The Connecticut River Flow Restoration Study: A watershed-scale assessment of the potential for flow restoration through dam re-operation

Authors:

Katie Kennedy

Kim Lutz

Christopher Hatfield

Leanna Martin

Townsend Barker

K Kennedy

Richard Palmer

Luke Detwiler

Jocelyn Anleitner

J Hickey

Publication Type:
Journal Article
Year of Publication:
2018
Publisher:
the Nature Conservancy, U.S. Army Corps of Engineers, and University of Massachusetts Amherst.
City:
Northampton, MA. ​
Year:
2018
Date:
06/2018
URL:
https://www.nae.usace.army.mil/Portals/74/docs/Topics/CTRiver/CT-River-FlowRestorationStudy-June2018.pdf

Abstract

To evaluate current operations and develop operational alternatives, three model frameworks were used. The Connecticut River Unimpaired Streamflow Estimator (CRUISE) is a model developed by the U.S. Geological Survey to estimate unimpaired streamflow at any perennial stream location within the watershed. The U.S. Army Corps of Engineers (USACE) Hydrologic Engineering Center's Reservoir Simulation Model (HEC-ResSim) is a rule-based operations model that was used to simulate the operations of 73 major reservoirs throughout the watershed. The Connecticut River Optimization Modeling Environment (CROME) is a goal- based linear programming optimization model developed by the University of Massachusetts Amherst.
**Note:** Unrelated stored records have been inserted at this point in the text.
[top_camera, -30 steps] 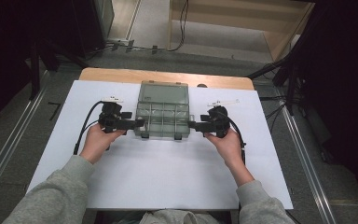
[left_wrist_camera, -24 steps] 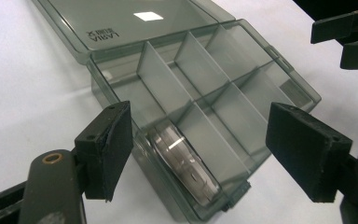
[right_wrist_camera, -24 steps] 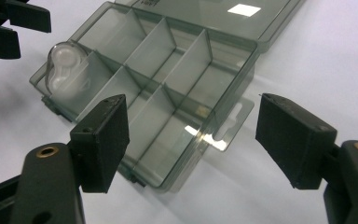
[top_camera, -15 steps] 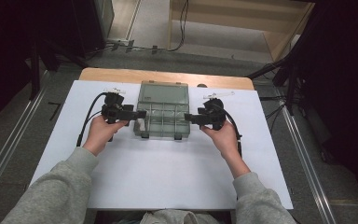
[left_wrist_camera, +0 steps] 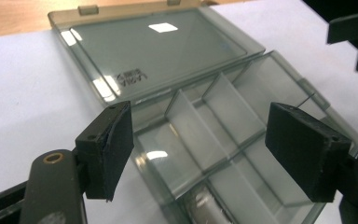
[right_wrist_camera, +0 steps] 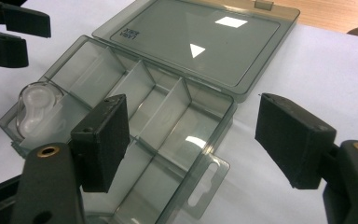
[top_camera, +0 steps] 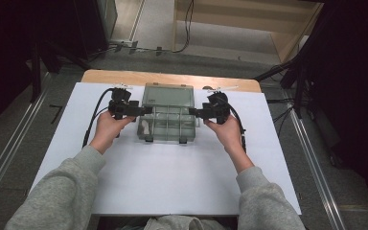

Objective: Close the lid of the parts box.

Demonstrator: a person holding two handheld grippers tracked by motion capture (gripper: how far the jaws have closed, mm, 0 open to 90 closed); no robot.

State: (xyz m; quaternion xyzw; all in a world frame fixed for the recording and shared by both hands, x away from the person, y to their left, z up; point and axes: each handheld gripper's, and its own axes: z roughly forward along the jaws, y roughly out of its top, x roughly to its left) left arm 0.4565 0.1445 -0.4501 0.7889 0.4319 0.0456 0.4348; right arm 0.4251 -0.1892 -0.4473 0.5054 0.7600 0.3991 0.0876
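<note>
A clear smoky compartment box (top_camera: pixel 170 125) lies open on the white table cover (top_camera: pixel 172 177), its lid (top_camera: pixel 168 95) flat behind it. A small clear plastic piece (top_camera: pixel 145 127) rests in the left-hand compartment. My left gripper (top_camera: pixel 145 110) points at the box's left side and my right gripper (top_camera: pixel 195 112) at its right side. In the left gripper view the jaws (left_wrist_camera: pixel 205 147) stand wide apart around the box's corner (left_wrist_camera: pixel 214 140), holding nothing. The right gripper (right_wrist_camera: pixel 198 140) is likewise open over the dividers (right_wrist_camera: pixel 140 102), with the plastic piece (right_wrist_camera: pixel 35 109) farther off.
The wooden table edge (top_camera: pixel 124 76) shows behind the white cover. Metal rails (top_camera: pixel 9 153) run along both sides of the table, and cables lie on the floor beyond. Each gripper's cable (top_camera: pixel 93 122) trails over the cover beside the hand.
Both grippers have moved a little away from the person along the box's sides and slightly inward toward it. The box has stayed in place.
</note>
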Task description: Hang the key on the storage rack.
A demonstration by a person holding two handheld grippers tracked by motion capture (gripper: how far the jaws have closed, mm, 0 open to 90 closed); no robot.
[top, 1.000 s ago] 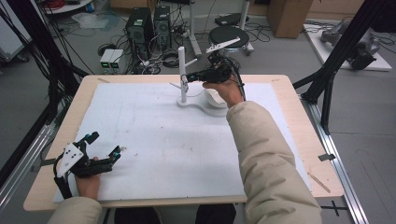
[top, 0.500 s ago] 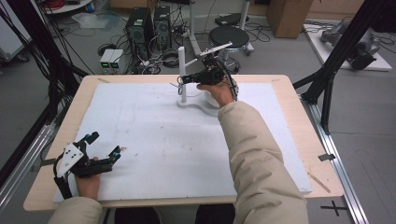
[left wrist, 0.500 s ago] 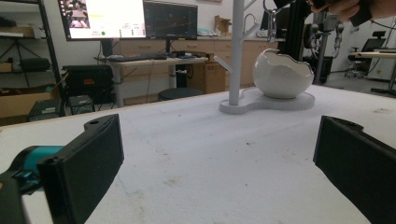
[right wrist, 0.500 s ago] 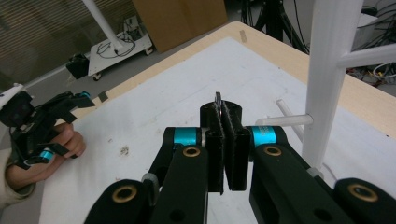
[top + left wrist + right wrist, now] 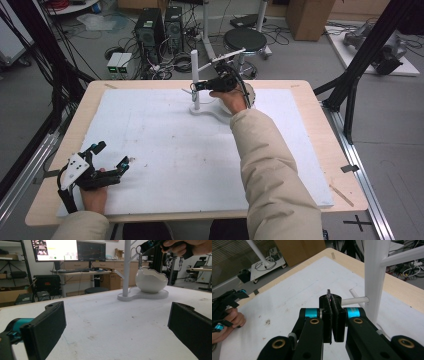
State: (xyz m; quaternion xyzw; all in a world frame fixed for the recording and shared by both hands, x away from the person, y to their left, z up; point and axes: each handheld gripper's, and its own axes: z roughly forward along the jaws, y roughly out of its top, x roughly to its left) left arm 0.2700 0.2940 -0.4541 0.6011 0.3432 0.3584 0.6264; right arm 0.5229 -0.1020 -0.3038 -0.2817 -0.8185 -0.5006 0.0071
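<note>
The left gripper [image 5: 111,156] is resting at the near left corner of the white board [image 5: 165,150], its jaws spread wide apart with nothing between them. Far across the board, the right gripper [image 5: 332,302] is hovering beside the white stand [image 5: 195,80], jaws clenched on a thin metal piece [image 5: 328,293] poking up between their tips. A white bowl [image 5: 151,280] is sitting on the stand's base.
</note>
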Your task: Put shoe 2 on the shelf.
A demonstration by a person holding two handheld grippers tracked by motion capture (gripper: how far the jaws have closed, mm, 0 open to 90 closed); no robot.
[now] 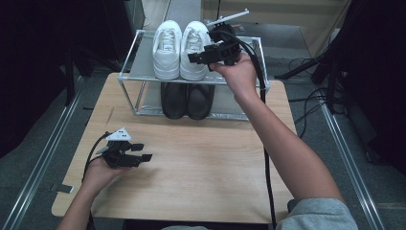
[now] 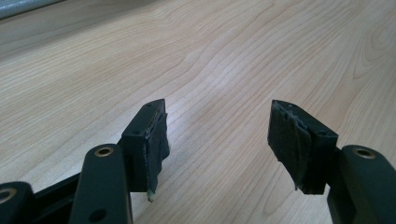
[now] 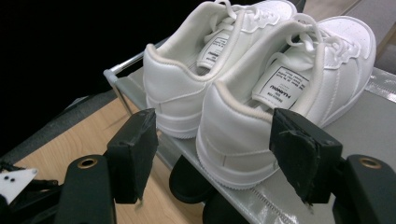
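Right tongs (image 3: 212, 154) at white sneakers (image 3: 280, 88), top shelf (image 1: 143, 60).
Jaws wide, empty, heel between; left tongs (image 2: 217, 140) open at 7 o'clock on surface (image 1: 201, 158).

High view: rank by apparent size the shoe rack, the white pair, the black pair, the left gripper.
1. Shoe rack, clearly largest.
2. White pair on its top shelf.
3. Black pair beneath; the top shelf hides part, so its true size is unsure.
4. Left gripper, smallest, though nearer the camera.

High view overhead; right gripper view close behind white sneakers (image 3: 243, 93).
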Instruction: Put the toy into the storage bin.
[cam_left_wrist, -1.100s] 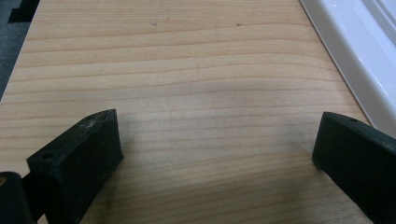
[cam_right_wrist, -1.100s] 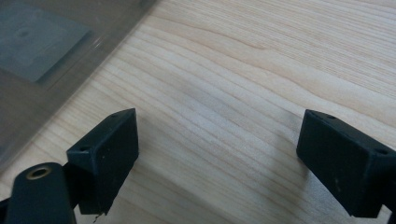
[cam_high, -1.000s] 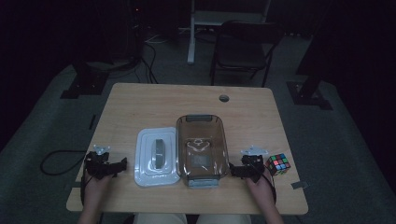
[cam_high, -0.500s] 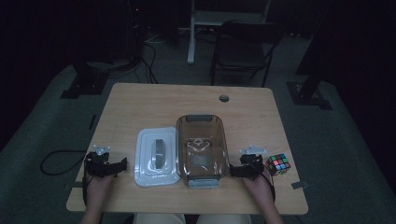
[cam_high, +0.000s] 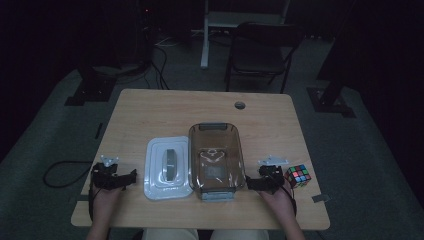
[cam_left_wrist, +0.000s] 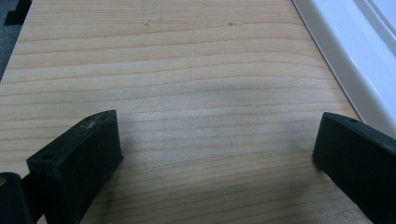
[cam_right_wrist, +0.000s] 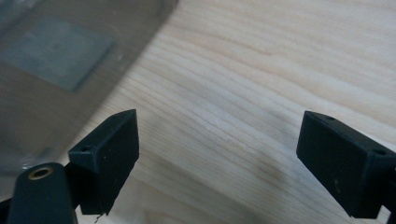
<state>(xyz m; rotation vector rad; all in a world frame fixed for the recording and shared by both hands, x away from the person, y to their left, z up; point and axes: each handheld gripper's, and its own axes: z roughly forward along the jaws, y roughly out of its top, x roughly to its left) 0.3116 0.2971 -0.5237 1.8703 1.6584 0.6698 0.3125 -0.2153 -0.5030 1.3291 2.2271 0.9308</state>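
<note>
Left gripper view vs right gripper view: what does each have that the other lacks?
Left gripper view: the white lid's glossy rim along the upper right, beside the open left hand-held gripper.

Right gripper view: the tinted clear container at upper left, a grey square patch visible through it, beside the open right hand-held gripper.

Both: two black jaws set wide apart with nothing between them, over bare light wood table.
</note>
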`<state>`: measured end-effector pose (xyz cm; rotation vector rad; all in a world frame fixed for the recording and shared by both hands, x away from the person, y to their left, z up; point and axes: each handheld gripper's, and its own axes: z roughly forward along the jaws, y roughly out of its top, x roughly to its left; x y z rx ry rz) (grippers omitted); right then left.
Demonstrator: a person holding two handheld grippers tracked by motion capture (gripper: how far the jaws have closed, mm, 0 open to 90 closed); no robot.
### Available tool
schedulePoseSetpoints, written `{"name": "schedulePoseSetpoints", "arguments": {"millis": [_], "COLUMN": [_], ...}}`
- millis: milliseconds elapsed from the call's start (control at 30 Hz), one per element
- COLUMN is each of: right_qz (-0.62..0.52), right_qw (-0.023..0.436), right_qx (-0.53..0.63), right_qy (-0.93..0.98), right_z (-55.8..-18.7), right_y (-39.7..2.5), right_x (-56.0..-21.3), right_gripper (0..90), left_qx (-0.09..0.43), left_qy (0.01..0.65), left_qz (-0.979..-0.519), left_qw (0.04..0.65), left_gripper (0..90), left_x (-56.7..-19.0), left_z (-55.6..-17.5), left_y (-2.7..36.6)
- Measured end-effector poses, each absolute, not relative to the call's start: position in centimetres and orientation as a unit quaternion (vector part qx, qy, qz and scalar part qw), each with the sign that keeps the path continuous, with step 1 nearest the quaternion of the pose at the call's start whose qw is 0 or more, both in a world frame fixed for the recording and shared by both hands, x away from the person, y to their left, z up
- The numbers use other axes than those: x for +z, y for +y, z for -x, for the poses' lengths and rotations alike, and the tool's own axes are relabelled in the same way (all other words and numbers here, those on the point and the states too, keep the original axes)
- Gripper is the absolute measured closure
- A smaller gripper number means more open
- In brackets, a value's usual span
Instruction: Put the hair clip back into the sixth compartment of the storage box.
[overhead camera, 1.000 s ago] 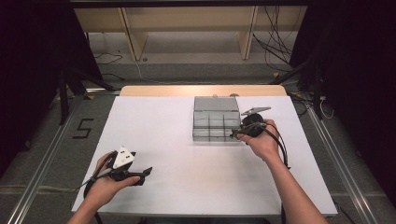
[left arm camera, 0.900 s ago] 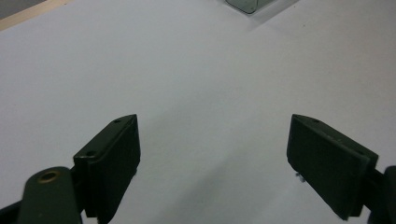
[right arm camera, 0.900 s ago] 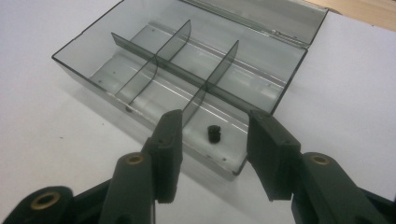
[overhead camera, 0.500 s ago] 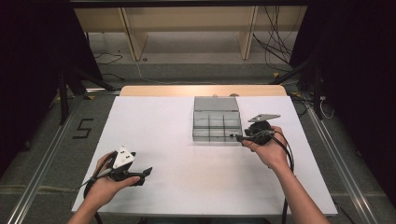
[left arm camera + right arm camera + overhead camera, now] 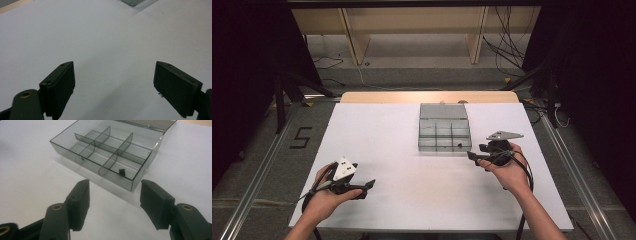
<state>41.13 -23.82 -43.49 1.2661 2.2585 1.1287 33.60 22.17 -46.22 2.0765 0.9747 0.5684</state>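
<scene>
Jaws gaping wide on both, I'm holding the right gripper (image 5: 473, 156) beside the compartment box (image 5: 445, 131), left gripper (image 5: 368, 186) hovering over the counter (image 5: 387, 130).

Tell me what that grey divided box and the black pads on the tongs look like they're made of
The divided box looks like smoke-tinted clear plastic with a glossy finish: the white table shows through its walls and dividers, and its edges catch light. The pads of the right tongs look like matte black rubber or foam, dull with no glare; which one can't be told.

The box (image 5: 105, 150) is smoky clear glossy plastic; the tabletop (image 5: 382, 135) is smooth matt white; the hand-held gripper (image 5: 113, 205) pads (image 5: 155, 202) are matt black.
</scene>
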Motion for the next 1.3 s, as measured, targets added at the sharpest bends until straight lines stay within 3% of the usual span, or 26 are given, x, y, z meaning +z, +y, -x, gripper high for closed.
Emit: {"name": "schedulePoseSetpoints", "arguments": {"millis": [400, 1300], "right_qz": [-0.434, -0.422], "right_qw": [0.154, 0.173], "right_qx": [0.429, 0.423], "right_qy": [0.777, 0.783], "right_z": [-39.1, -36.1], "right_y": [-25.9, -28.4], "right_x": [-44.3, -46.4], "right_gripper": [30.9, 26.8], "left_qx": [0.223, 0.218], "left_qy": [0.379, 0.378], "left_qz": [-0.815, -0.818], "left_qw": [0.377, 0.374], "left_gripper": [16.9, 17.0], "left_x": [-46.3, -46.3], "left_z": [-33.6, -33.6], "left_y": [22.1, 22.1]}}
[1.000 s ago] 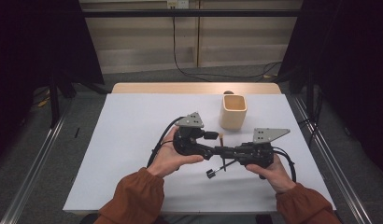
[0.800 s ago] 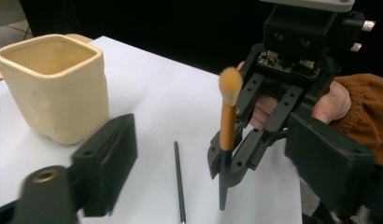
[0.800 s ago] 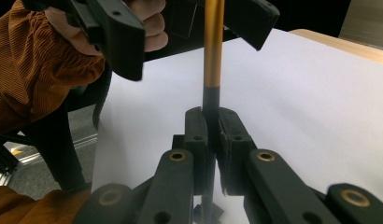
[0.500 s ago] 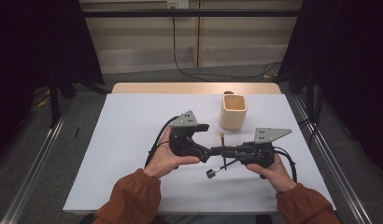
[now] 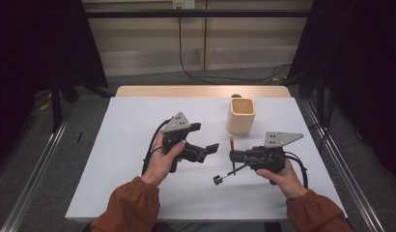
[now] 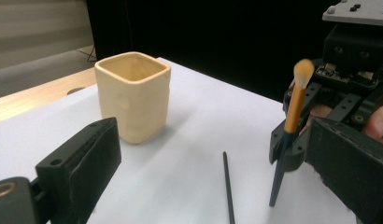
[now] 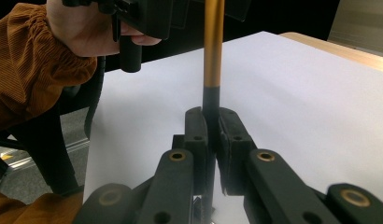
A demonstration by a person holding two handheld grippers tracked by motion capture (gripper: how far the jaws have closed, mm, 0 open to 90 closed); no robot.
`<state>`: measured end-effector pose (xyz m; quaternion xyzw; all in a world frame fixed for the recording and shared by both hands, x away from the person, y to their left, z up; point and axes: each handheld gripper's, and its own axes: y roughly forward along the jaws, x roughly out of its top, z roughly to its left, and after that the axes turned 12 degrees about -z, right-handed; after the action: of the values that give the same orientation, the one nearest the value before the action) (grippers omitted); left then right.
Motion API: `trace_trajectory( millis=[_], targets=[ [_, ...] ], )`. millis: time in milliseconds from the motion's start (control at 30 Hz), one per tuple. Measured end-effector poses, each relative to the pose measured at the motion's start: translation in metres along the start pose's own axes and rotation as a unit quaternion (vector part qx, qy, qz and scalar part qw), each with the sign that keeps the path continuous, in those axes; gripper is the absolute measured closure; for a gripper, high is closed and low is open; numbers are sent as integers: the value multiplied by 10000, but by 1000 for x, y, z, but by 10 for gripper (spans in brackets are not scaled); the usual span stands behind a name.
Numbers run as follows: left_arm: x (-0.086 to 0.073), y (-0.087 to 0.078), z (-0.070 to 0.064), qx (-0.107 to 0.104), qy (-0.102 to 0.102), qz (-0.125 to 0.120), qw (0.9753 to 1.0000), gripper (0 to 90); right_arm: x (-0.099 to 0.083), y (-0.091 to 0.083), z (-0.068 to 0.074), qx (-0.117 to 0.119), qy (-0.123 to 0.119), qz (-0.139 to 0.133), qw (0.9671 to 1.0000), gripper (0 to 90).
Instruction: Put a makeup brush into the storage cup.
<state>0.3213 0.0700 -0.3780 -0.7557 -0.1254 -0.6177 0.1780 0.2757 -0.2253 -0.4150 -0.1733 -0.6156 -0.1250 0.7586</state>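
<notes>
Right gripper [image 5: 233,155] clamps slim black-and-gold makeup brush [image 5: 232,147]; its lower handle hidden between the jaws. Left gripper [image 5: 205,137] agape, empty. Cream square ceramic cup [image 5: 241,116] at 12 o'clock. No legible writing.

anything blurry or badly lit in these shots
High view: the white table is evenly lit, the surroundings fall dark. Left gripper view: the cup is sharp with a soft shadow at its base, the brush tip slightly blurred, the near left tongs soft. Right gripper view: the right tongs gripping the brush are sharp, the sleeve behind soft.
</notes>
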Motion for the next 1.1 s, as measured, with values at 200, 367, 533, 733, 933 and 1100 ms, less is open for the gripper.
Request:
trace_trajectory(
  millis=[200,367,533,733,933,1100],
  targets=[
    [-5,-15,8,274,6,-75,9996,33,1,-2,-1,-39,5,-27,10000,834],
    [-9,-31,10,377,100,-101,9992,25,1,-4,-1,-78,13,-32,10000,834],
    [-17,-48,12,559,112,-107,9983,21,1,-5,-1,-111,20,-51,9999,834],
    [-24,-66,16,745,8,-189,9970,23,1,-6,-2,-176,32,-66,9998,834],
    [-30,-80,16,896,62,-252,9956,25,1,-8,-2,-225,36,-82,9997,834],
    [-39,-94,17,1034,6,-274,9943,28,2,-9,-2,-274,42,-96,9996,834]
  ],
)
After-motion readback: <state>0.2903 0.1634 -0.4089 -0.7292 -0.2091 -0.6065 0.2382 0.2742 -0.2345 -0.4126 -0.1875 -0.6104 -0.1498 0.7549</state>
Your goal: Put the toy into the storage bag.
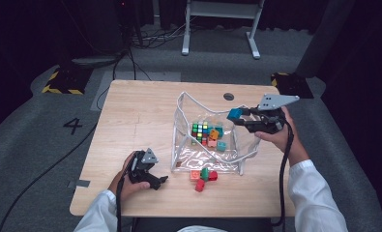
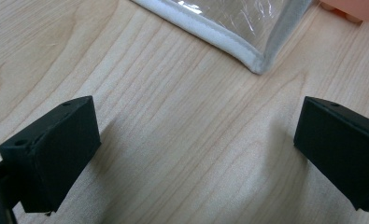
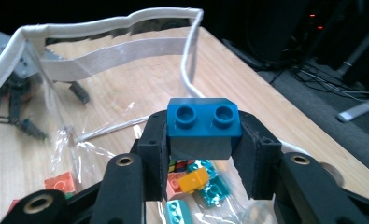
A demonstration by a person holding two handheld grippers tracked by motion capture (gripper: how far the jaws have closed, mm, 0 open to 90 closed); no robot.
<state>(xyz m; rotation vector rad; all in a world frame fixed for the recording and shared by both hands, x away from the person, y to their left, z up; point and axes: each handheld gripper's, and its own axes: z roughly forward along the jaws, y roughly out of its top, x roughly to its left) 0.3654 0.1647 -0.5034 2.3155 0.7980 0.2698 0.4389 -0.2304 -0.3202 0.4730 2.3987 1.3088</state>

The CROME model searches all potentially optimal combinations of flow release strategies among 54 dams in the watershed to find the one that best matches a desired system state given an objective function, such as provision of prescribed streamflows, maintenance of reservoir storage targets, generation of revenue from hydroelectric production, or allowance of water for municipal supply. The objective function used to represent ecological value in the CROME model was related to minimizing the deviations between operational flow and estimated natural flow, given "acceptable deviations" that were developed from expert-elicited ecological flow recommendations.